Замок охвачен был суматохой, все готовились оказать ему достойную встречу. Прекрасную невесту обрядили с необычайной заботливостью. Обе тетки надзирали за ее туалетом и все утро ссорились из-за каждой мелочи в ее наряде. Племянница воспользовалась их пререканиями и последовала указаниям собственного вкуса; к счастью, вкус у нее был хорош. Она выглядела так мило, что ничего лучшего не мог бы пожелать молодой жених; и трепет ожидания усиливал блеск ее красоты. Румянец, заливавший ее лицо и шею, темно вздымающаяся грудь, взгляд, то и дело тонувший в грезах, — все выдавало сладостную тревогу, которая охватила ее сердечко. Тетки не отступали от нее ни на шаг. Тьму трезвых советов надавали они ей: как вести себя, что говорить и как ей встретить суженого.

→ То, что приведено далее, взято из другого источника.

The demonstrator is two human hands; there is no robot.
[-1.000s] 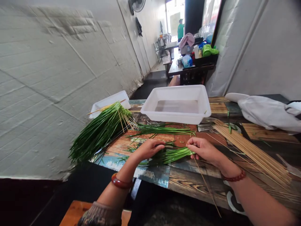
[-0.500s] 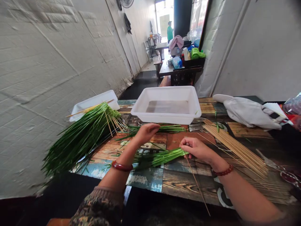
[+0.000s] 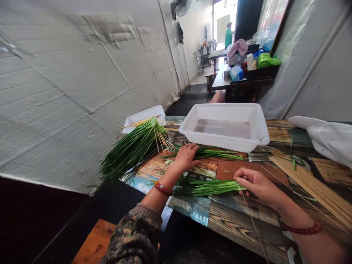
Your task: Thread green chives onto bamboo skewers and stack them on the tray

Не менее их озабочен был приготовлениями и барон. Собственно, делать ему ничего не нужно было; но человек такого пылкого, кипучего склада и не мог пребывать в бездействии, когда весь мир обуяла лихорадка. С видом бесконечной озабоченности метался он по замку; непрестанно отрывал от дела слуг, поучая их уму-разуму, и наполнял гудением каждый зал и каждую комнату, с праздной назойливостью и неугомонностью синей мухи в жаркий летний день.
Между тем заколот был откормленный теленок; в лесах отдавались эхом крики охотников; кухня завалена была доброй снедью; погреба выплеснули целые океаны рейнвейна и фернвейна; большая гейдельбергская бочка [чудовищной величины бочка, вместимостью свыше 200 000 литров, хранившаяся в погребе Гейдельбергского замка], и та принесла свою дань. Все было готово к тому, чтобы встретить гостя mit Saus und Braus [с шумом и громом; пышно, торжественно — нем.], — но гость все медлил и не появлялся. Час катился за часом. Солнце, излившее потоки своих лучей на могучий лес Оденвальда, озаряло уже одни только вершины гор. Барон взошел на самую высокую башню и напрягал свой взор — в надежде увидеть вдали графа с его свитой. Один раз почудилось ему, что он увидал их; звук рога донесся из долины, подхваченный горным эхом. Несколько всадников показалось далеко внизу, — они медленно приближались по дороге; но, едва достигнув подножья горы, они вдруг повернули в другом направлении. Последний солнечный луч погас; летучие мыши замелькали в сумерках, дорога подернулась мглой, тускнея все больше и больше; никакого движения не было видно на ней, — разве порой протащится крестьянин, возвращаясь с работы.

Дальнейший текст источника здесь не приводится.